Resico reduce ISR pero exige estrategia

El Régimen Simplificado de Confianza permite a las personas físicas enfrentar tasas de Impuesto sobre la Renta entre 1% y 2.5%, según el nivel de ingresos anuales. Esta estructura contrasta con regímenes tradicionales donde las alícuotas pueden escalar hasta 35%. El ahorro inmediato se traduce en mayor liquidez mensual, siempre que los ingresos no superen los 3.5 millones de pesos al año.

Tasas efectivas y rangos de aplicación

Los contribuyentes observan una escala progresiva que comienza en 1% para ingresos mensuales de hasta 25 mil pesos y llega a 2.5% cuando se alcanzan los 3.5 millones anuales. Esta tabla, derivada de los artículos 113-E y 113-F de la Ley del ISR, elimina la necesidad de calcular deducciones complejas y reduce la carga administrativa. El resultado directo es un flujo de efectivo superior al que obtendrían bajo el régimen de actividades empresariales o de arrendamiento.

Requisitos para conservar los beneficios

Además del límite de ingresos, el SAT exige emitir facturas electrónicas por cada operación y presentar declaraciones mensuales. Quienes omiten estos pasos pierden la permanencia en el régimen. La ausencia de declaración anual representa una simplificación, pero no elimina la obligación de mantener registros ordenados de ingresos y gastos deducibles para efectos del IVA.
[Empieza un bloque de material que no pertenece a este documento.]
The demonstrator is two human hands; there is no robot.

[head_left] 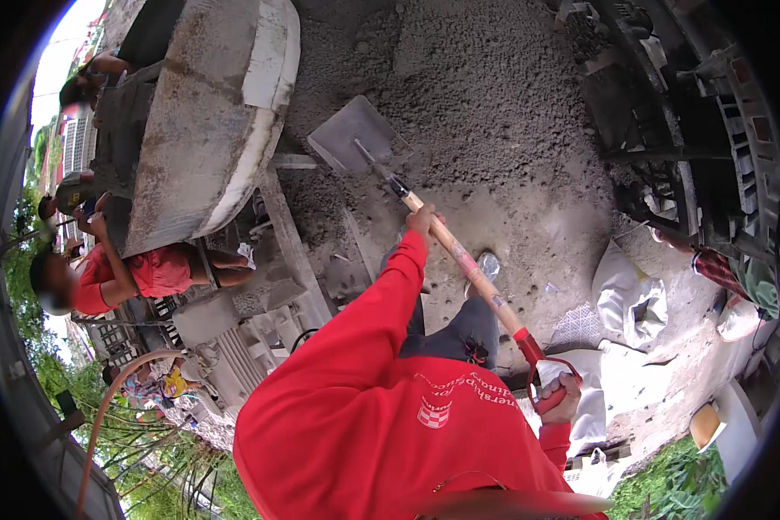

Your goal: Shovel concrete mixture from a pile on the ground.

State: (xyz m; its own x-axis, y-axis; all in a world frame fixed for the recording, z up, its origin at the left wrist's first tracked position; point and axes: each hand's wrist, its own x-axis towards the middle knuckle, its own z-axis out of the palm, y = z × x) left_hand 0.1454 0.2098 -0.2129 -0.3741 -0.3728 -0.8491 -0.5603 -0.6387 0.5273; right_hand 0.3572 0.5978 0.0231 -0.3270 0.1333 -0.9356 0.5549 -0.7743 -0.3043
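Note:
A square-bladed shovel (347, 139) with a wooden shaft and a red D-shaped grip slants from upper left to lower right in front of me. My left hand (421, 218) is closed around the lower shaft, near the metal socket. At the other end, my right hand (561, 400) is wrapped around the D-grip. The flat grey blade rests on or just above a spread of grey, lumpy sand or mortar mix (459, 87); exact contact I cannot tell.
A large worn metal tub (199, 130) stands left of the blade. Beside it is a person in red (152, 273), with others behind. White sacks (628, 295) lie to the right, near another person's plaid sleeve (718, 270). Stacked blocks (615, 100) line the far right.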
El IVA continúa calculándose bajo las mismas reglas que en otros regímenes. El contribuyente debe trasladarlo, acreditarlo cuando corresponda y enterar la diferencia al fisco. Confundir este monto con utilidad disponible genera riesgos de incumplimiento al momento de la declaración mensual.

El uso del ahorro como factor determinante

El beneficio fiscal pierde sentido si los recursos adicionales se destinan exclusivamente al consumo. Especialistas coinciden en que la ventaja real aparece cuando el excedente se canaliza hacia un fondo de emergencia, seguros de gastos médicos mayores o aportaciones voluntarias para el retiro. Las personas inscritas en Resico carecen de cobertura automática del IMSS y del SAR, por lo que deben construir estas protecciones por cuenta propia.

Las inversiones en Cetes, fondos de renta fija y cuentas de ahorro en Sofipos resultan compatibles con el régimen. Estas opciones permiten que el ahorro fiscal se convierta en capital productivo sin alterar las obligaciones tributarias mensuales.

Planeación que trasciende la tasa impositiva

Resico funciona como punto de entrada al sistema financiero formal para contribuyentes que antes operaban en la informalidad. El acceso a crédito, seguros y productos de inversión se facilita una vez que existe historial fiscal ordenado. Sin embargo, esta puerta permanece abierta solo mientras se cumplan las reglas de facturación y se respeten los topes de ingresos.

La disciplina requerida incluye separar el IVA cobrado del flujo operativo y destinar porcentajes fijos del ahorro a objetivos específicos. Quienes aplican esta separación sistemática logran que la menor carga fiscal se traduzca en mayor patrimonio, en lugar de diluirse en gastos corrientes. El régimen, por tanto, actúa como facilitador cuando se combina con decisiones financieras consistentes.